Wednesday 19 November 2014

Strawberry Delights

November is a busy month, the seasons are changing and the weather is starting to warm up.  As there is still some moisture in the earth, grass and weeds explode out of the ground at a phenomenal rate.  Much mowing is happening, farmers are cutting hay, bush flies abound, and everyone is tidying up ready for the fire season.

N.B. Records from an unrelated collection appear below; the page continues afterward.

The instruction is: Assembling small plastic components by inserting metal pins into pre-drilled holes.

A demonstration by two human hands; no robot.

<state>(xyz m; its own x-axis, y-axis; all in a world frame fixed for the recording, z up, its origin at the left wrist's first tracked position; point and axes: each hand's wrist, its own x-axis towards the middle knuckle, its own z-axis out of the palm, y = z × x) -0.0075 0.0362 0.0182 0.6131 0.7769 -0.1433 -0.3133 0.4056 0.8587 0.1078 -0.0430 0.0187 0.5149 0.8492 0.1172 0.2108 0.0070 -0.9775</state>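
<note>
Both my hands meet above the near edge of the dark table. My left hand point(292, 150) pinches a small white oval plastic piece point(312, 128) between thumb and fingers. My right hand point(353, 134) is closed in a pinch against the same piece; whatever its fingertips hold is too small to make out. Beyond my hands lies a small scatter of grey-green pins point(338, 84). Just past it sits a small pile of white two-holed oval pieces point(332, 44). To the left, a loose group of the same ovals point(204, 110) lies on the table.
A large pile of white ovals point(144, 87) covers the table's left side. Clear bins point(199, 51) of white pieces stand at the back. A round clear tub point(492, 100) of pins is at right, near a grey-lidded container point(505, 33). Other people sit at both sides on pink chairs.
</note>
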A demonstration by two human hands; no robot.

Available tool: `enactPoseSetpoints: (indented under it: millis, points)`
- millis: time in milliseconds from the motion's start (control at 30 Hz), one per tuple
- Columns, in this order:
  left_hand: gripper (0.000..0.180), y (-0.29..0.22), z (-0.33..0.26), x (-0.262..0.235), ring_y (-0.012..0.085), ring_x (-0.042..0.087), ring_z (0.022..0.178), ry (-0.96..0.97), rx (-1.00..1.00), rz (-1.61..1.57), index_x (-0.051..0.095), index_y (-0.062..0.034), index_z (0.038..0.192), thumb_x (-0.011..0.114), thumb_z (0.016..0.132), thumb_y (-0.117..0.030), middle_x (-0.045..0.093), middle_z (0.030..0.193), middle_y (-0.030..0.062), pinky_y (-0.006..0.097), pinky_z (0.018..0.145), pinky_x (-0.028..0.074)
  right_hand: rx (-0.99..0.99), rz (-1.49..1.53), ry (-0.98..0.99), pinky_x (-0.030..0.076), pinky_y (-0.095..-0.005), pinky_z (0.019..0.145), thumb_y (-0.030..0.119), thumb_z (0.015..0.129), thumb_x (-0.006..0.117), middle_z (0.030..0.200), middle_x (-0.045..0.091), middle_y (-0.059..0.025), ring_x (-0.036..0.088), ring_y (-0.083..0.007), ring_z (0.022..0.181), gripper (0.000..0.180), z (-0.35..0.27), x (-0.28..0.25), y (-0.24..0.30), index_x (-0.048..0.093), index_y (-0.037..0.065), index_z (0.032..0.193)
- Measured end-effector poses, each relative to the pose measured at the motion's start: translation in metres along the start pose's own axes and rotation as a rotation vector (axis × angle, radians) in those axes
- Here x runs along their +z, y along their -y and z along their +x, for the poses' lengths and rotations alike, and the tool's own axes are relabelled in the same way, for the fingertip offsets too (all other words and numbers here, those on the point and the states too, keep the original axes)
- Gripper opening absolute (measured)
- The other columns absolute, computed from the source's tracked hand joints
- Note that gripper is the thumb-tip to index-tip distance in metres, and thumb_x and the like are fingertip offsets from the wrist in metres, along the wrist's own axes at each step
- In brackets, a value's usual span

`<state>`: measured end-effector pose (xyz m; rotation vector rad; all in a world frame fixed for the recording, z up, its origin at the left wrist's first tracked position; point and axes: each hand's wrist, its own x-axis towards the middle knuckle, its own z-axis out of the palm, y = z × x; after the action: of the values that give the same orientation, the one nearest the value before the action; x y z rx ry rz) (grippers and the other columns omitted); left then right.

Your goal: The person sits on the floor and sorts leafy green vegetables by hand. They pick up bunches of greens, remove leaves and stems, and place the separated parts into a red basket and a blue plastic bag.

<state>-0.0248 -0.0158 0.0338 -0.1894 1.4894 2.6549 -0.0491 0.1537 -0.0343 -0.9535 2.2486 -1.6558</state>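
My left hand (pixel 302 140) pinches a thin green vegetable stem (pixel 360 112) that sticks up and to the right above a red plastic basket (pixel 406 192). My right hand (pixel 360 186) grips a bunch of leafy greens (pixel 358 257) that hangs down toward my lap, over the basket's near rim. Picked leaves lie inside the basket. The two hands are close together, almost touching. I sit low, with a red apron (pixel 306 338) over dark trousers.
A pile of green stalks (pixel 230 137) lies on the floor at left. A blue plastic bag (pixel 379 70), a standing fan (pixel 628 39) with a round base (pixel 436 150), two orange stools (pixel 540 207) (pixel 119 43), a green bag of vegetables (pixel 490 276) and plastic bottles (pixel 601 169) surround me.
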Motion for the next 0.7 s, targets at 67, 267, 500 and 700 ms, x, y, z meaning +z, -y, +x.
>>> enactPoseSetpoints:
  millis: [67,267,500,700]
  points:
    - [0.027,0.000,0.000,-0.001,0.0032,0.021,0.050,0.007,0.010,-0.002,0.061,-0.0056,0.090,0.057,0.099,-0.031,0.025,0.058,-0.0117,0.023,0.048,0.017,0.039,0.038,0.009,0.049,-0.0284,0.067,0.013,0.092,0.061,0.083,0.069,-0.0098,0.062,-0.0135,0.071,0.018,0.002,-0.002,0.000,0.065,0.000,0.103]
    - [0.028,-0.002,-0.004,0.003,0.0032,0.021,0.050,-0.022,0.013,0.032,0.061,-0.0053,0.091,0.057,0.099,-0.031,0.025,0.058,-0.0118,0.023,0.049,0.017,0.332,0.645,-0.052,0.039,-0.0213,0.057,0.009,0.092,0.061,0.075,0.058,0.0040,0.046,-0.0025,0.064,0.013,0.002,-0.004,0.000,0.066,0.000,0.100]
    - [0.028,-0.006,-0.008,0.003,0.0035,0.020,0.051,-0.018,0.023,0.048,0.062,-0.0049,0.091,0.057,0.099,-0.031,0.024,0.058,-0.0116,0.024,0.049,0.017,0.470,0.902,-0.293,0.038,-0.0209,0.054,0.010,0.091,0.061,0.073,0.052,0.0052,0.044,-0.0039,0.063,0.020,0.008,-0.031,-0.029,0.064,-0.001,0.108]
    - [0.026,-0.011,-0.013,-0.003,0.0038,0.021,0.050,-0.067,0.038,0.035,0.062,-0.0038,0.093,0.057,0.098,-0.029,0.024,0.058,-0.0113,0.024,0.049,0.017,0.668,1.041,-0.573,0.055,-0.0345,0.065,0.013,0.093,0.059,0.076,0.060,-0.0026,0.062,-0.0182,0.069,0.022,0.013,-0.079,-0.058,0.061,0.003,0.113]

With the warming soil also comes the growth of things we like, amongst those are strawberries!  We have been eating strawberries every day for the past three weeks without having to buy any of them.  Yum, nothing better than a sunkissed strawberry. 
 I am probably picking a punnet every other day.  Production tailed off for a bit but I mulched the plants with used straw from the chook yard, and since then the plants have gone bonkers with growth, nothing like a bit of old chook poo to zazz up your plants!  I've been getting a few blueberries too, I have three plants in pots that are waiting to go into the ground, one has been in a big pot for five years now and is an old reliable.  Well, it was until yesterday when the bloody parrots found them!
The new orchard trees are growing well, all 30 fruit trees we have planted are happy except one, a Kensington Pride mango that had a hissy fit, started rotting from the top of the stem down, and looked like crap.  I've pulled it out of the ground and put it in a pot, and cut the rotted top off.  We'll see if it recovers.
This is an O'Henry peach.  How exciting!  The little tree had about a dozen fruit on it.  We did wonder if this was too many for  tiny tree and should we cull some.  The decision was taken out of the our hands a couple of days ago when the BLOODY parrots pulled half of them off!  Perhaps the tree will be happier with only six fruit, Steve has hurriedly bunged a bit of wire around the tree.  We did have a few nectarines but they too have been pillaged.  This is why everyone down here nets their orchards!  We will be doing this eventually too!
One tree the parrots don't seem interested in is the olive.  This olive has stubbornly refused to flower for the last two seasons, but this year, wow, it is dripping with tiny olives.  The photo I took of this on an earlier blog, that I thought were olives, were in fact flower buds and I was really worried that they would all fall off and not set fruit, but, can you see those tiny, round, bright green things - they are indeed olives - yahoo! :-)
Speaking of mega growth, you should see the size of the flowers on my elder shrubs, they are massive, the size of beach balls!  The last two years the elders have struggled to establish themselves, drying out readily and only produced a few small flower heads.  They have obviously got their roots down into some good stuff as they are bigger than me now.  It is time I thought about making a batch of rhubarb and elderflower champers.
Steve is happy.  These are healthy and happy and strongly growing scarlet runner bean plants.  This is first time Steve has grown any that look so healthy.  They never grew in Perth, it's too hot, he managed to grow a few last year, but they were pitiful looking plants, struggling to stay alive.  This is obviously a good spot for them.  They have beautiful scarlet flowers on them.
The chookie girlies are going well, although I do have a poorly one, Angelina, at the moment.  She has a runny tummy and is rather quiet.  I hope she has just eaten something that has disagreed with her and she recovers.  They are enjoying the access to the finished winter vegie garden, they love pecking the leaves off the old brussels sprouts plants, eating beetroot leaves of the last remaining, too woody to use, beetroot.  Purple kale gets a trim from them too.  In this photo they are happy with what I've just done - I had given them their breakfast earlier - laying pellets/oats/wheat/bread scraps, and instead of just moistening it with water, I mixed in two raw eggs (one hen has been laying some very thin shelled eggs and I cracked a couple, so decided to give them back to them).  When I came back to their yard after a few hours, not much of their food had been eaten, which was odd.  On closer inspection it had all set like concrete because of the egg in it!  After I busted it up for them they contentedly pecked away.
And here is sir, reclining like a centrefold.  He has taken to wanting his breakfast at about 4am, but gives his message subtly.  That involved walking up and down my sleeping body, walking back and forth along the bedhead, sitting on each of our bedside tables casually knocking things on the floor with deliberate precision, waiting for the desired reaction.

 Yes Neo, you may laugh, you evil fiend you....
He has the strangest eyes, he has an arc of an orangy/brown colour under each pupil that only appears when his pupils are tiny.  Do other cats have this too I wonder?  I have to finish this blog now, he is bored and is walking back and forth between me and the keyboard, with his arse in my face.  Message received sir!

1 comment:

  1. Are you sure those strawberries and blueberries aren't from the local shop? They look real! :-) I am so impressed with your garden, David would like to be self sufficient but buses get in the way so he's only produced copious amounts of beans so far.